MRPT / mrpt

:zap: The Mobile Robot Programming Toolkit (MRPT)
https://docs.mrpt.org/reference/latest/
BSD 3-Clause "New" or "Revised" License
1.89k stars 627 forks source link

Test cases OpenGL.CFBORender_camera_intrinsics/fov failed on riscv64 #1287

Closed yuzibo closed 9 months ago

yuzibo commented 9 months ago

Hi,

I noticed the mrpt was fail to build on riscv64 due to:

make[5]: Leaving directory '/<<PKGBUILDDIR>>/obj-riscv64-linux-gnu'
rgb_diff=3294.99
depth_diff=3718.28
./libs/opengl/src/CFBORender_unittest.cpp:247: Failure
Expected: (depth_diff) < (3000.0f), actual: 3718.28076 vs 3000

[  FAILED  ] OpenGL.CFBORender_camera_intrinsics (2662 ms)
[ RUN      ] OpenGL.CFBORender_camera_fov
[ 90%] Built target run_tests_mrpt_obs
make  -f tests/CMakeFiles/run_tests_mrpt_vision.dir/build.make tests/CMakeFiles/run_tests_mrpt_vision.dir/depend
make[5]: Entering directory '/<<PKGBUILDDIR>>/obj-riscv64-linux-gnu'
cd /<<PKGBUILDDIR>>/obj-riscv64-linux-gnu && /usr/bin/cmake -E cmake_depends "Unix Makefiles" /<<PKGBUILDDIR>> /<<PKGBUILDDIR>>/tests /<<PK
GBUILDDIR>>/obj-riscv64-linux-gnu /<<PKGBUILDDIR>>/obj-riscv64-linux-gnu/tests /<<PKGBUILDDIR>>/obj-riscv64-linux-gnu/tests/CMakeFiles/run_
tests_mrpt_vision.dir/DependInfo.cmake "--color="
make[5]: Leaving directory '/<<PKGBUILDDIR>>/obj-riscv64-linux-gnu'

make[5]: Entering directory '/<<PKGBUILDDIR>>/obj-riscv64-linux-gnu'
cd /<<PKGBUILDDIR>>/obj-riscv64-linux-gnu && /usr/bin/cmake -E cmake_depends "Unix Makefiles" /<<PKGBUILDDIR>> /<<PKGBUILDDIR>>/libs/apps /
<<PKGBUILDDIR>>/obj-riscv64-linux-gnu /<<PKGBUILDDIR>>/obj-riscv64-linux-gnu/libs/apps /<<PKGBUILDDIR>>/obj-riscv64-linux-gnu/libs/apps/CMa
keFiles/apps.dir/DependInfo.cmake "--color="
make[5]: Leaving directory '/<<PKGBUILDDIR>>/obj-riscv64-linux-gnu'
make  -f libs/apps/CMakeFiles/apps.dir/build.make libs/apps/CMakeFiles/apps.dir/build
make[5]: Entering directory '/<<PKGBUILDDIR>>/obj-riscv64-linux-gnu'
make[5]: Nothing to be done for 'libs/apps/CMakeFiles/apps.dir/build'.
rgb_diff=1730.11
depth_diff=6079.06
./libs/opengl/src/CFBORender_unittest.cpp:247: Failure
Expected: (depth_diff) < (3000.0f), actual: 6079.05566 vs 3000

The full log is here: https://buildd.debian.org/status/fetch.php?pkg=mrpt&arch=riscv64&ver=1%3A2.10.0%2Bds-3&stamp=1694429578&raw=0

It seems the depth value is unexpected on riscv64, but I am not sure why it happened. Should I dig into deeply? TIA

jlblancoc commented 9 months ago

Thanks for reporting, @yuzibo ! I missed that one, but there are other Debian targeted changes on the way towards a new Debian release asap, so it's good to fix this one upstream now too.

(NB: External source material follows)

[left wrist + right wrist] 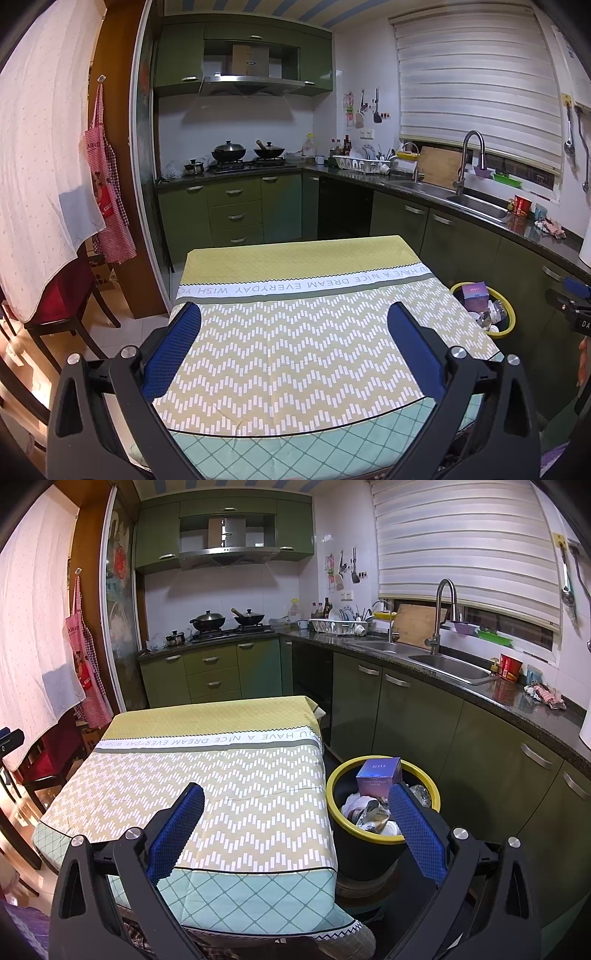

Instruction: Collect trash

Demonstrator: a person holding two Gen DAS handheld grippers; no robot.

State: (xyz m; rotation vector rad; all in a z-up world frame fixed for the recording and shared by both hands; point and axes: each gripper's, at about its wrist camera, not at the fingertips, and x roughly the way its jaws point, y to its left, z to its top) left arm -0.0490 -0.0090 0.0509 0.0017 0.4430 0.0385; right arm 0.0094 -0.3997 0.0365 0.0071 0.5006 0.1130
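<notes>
A black trash bin with a yellow rim (382, 764) stands on the floor right of the table, holding a purple box (378, 775) and crumpled wrappers (369, 810). It also shows in the left wrist view (511, 314). The table wears a yellow, white and mint patterned cloth (295, 332) with nothing on it; it also shows in the right wrist view (203, 775). My left gripper (294, 314) is open and empty above the table's near half. My right gripper (295, 797) is open and empty over the table's right edge, its right finger (413, 823) in front of the bin.
Green kitchen cabinets and a dark counter (480, 698) run along the right and far walls, with a sink (447, 666), a dish rack (338, 626) and a stove with pans (225, 622). A dark wooden chair (62, 314) and a hanging white cloth (40, 147) stand left.
</notes>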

Those particular unit tests are a bit "risky"... they render a 3D scene using whatever hardware GPU or software-emulated version of OpenGL is present in each architecture, and compare it, numerically pixel by pixel, with a reference one generated on a desktop PC with GPU. So much uncertainty in the middle!!

Without a copy of the resulting images we can't tell if the error is catastrophic or just a matter of differences in the OpenGL emulation.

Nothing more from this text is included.